Peace Child

A life-changing musical by kids for everyone

One of the articles in Strategies For Cultural Change (IC#9)
Originally published in Spring 1985 on page 60
Copyright (c)1985, 1997 by Context Institute

Theater can be a magic pathway to build and celebrate new visions. Doing it with kids makes it even more powerful. We saw the Seattle performance, and it was wonderful. David Woollcombe is the playwright for Peace Child and the president of the Peace Child Foundation. For more information on their work, contact Lucia Effros at 3977 Chain Bridge Rd – Suite 204, Fairfax, VA 22030, or 703/ 385-4494.

"PEACE CHILD" IS A MUSICAL PLAY, a curriculum, a movement, and a passion. It is a strategy for cultural change that works. Here’s how:

The Story Set in the future, the play looks back to the 1980s and tells of an American boy and a Russian girl who meet in Washington, DC, where their parents are diplomats. Initially, they express distrust of each other; later, they realize they are equally frightened of fighting each other in a nuclear war. Determined to "do something," they slip unannounced onto a TV talk show, express their wish for peace, become media celebrities, and finally get invited to meet with their presidents. The heart of the play is in the dialogues with the two presidents where the children get a sense of the magnitude of the problems, and the presidents see in the innocent trusting of the children perhaps a way that points towards world peace.

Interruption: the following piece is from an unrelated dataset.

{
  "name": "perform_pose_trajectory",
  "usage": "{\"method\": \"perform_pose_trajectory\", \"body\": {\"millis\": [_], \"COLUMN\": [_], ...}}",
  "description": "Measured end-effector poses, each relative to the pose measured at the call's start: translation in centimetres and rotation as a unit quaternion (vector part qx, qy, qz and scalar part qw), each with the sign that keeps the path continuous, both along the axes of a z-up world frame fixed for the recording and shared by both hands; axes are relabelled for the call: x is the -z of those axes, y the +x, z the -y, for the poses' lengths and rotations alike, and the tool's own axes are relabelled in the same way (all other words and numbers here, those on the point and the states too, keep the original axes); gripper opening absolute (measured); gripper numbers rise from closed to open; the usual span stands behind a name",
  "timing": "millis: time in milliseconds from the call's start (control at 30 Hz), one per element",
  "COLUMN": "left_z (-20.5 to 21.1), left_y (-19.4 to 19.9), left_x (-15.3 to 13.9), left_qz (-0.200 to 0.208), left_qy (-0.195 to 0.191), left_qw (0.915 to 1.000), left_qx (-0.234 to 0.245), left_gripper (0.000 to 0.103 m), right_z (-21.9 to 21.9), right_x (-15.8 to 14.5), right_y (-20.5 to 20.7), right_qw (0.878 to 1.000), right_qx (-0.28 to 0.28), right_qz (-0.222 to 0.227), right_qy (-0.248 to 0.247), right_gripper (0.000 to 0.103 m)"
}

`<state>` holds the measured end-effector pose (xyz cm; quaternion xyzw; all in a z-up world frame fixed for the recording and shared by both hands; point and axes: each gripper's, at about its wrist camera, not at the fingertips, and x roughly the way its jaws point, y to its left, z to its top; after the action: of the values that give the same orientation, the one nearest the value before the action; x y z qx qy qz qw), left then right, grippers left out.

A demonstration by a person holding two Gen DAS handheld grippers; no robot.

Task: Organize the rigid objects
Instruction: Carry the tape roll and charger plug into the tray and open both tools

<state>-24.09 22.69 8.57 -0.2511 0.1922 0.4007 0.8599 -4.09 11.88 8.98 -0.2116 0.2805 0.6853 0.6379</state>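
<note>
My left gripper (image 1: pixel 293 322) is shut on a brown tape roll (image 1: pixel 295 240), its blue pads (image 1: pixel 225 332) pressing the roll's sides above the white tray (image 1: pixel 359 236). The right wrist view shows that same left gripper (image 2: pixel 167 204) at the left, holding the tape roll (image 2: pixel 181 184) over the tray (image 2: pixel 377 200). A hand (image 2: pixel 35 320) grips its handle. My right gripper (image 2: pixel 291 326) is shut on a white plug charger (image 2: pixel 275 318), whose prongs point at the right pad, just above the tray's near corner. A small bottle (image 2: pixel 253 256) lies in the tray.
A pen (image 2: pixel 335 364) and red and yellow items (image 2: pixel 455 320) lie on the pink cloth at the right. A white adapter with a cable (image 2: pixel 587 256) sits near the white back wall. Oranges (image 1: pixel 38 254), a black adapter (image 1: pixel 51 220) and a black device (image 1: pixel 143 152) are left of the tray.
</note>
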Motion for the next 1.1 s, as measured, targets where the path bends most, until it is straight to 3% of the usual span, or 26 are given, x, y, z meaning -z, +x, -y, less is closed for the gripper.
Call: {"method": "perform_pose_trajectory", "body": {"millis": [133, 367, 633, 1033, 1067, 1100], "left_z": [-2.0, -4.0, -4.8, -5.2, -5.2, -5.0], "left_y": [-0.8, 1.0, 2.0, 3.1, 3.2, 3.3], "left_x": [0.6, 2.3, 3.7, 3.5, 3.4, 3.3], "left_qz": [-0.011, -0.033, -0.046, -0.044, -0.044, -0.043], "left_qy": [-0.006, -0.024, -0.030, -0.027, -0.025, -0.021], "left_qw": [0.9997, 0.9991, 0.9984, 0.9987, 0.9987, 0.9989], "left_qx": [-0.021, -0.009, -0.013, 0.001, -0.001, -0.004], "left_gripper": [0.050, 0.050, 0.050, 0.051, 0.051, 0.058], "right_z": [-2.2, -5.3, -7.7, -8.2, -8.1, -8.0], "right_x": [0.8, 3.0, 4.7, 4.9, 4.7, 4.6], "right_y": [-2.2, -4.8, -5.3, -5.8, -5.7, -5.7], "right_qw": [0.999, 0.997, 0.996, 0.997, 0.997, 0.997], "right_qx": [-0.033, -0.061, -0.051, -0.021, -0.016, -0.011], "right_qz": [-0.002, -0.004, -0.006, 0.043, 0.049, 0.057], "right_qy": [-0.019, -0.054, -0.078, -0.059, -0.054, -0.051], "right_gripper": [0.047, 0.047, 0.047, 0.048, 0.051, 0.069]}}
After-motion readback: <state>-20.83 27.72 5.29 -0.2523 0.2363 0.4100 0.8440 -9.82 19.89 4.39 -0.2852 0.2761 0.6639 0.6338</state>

Inspired by the efforts of the children, the end of the story sees the two presidents going off on a fishing trip, determined to get to know each other better.

Or, it ends some other way, because the script is just a starting point. I must be one of the few playwrights in history who actively encourages kids to rip up my text and re-write it in their own words. I hate acting; nothing offends me more than to see smart-ass little kids reciting other people’s words with ghastly inflections and poses. Children need to be honored and respected as equals, not coddled as an exalted kind of domestic pet. I love kids to be real on stage, and the best way of making them real is to have the kids write their own lines within the framework of an existing play.

We encourage them to do this through a process of background reading, research, discussion, and joint analysis followed by staged improvisations. From all this, someone – usually one or two of the kids – goes away and writes up the scenes. In this way, each child who is in the play knows that they have helped to create it; the two leading children are empowered to believe that they could become the children of the story, and that they could bring peace to the world. They have explored their own inner resources and, in most cases, found that they have some views on the crucial question of survival. Expressing those views on stage gives them great confidence, makes them want to explore more.

It’s four days to opening night. The music director is hiding; his assistant (who’s going to vote for Reagan) is in a state of shock. The set designer is talking hard to the choreographer to try and forget the fact that his sunrise set has been locked in a cupboard by a jealous art teacher who is out of town for the week. A hundred kids stand on stage amid the fragments of what ought to have been a show. Lambs for the slaughter. They know what ought to be happening; they knew from the moment we started talking at the auditions; they knew as we developed the dialogue in those fun improvisation sessions. It’s all there in the energy, the jokes, the lines; but the atmosphere is killing it. We adults screwed up again. The failure shows in the sadness on their faces. God, I love them! The rehearsal’s over: "Wait!" cries Laurie, "This is supposed to be a play about peace! How can we do it if we’re always bitching at each other. We must love each other, please!"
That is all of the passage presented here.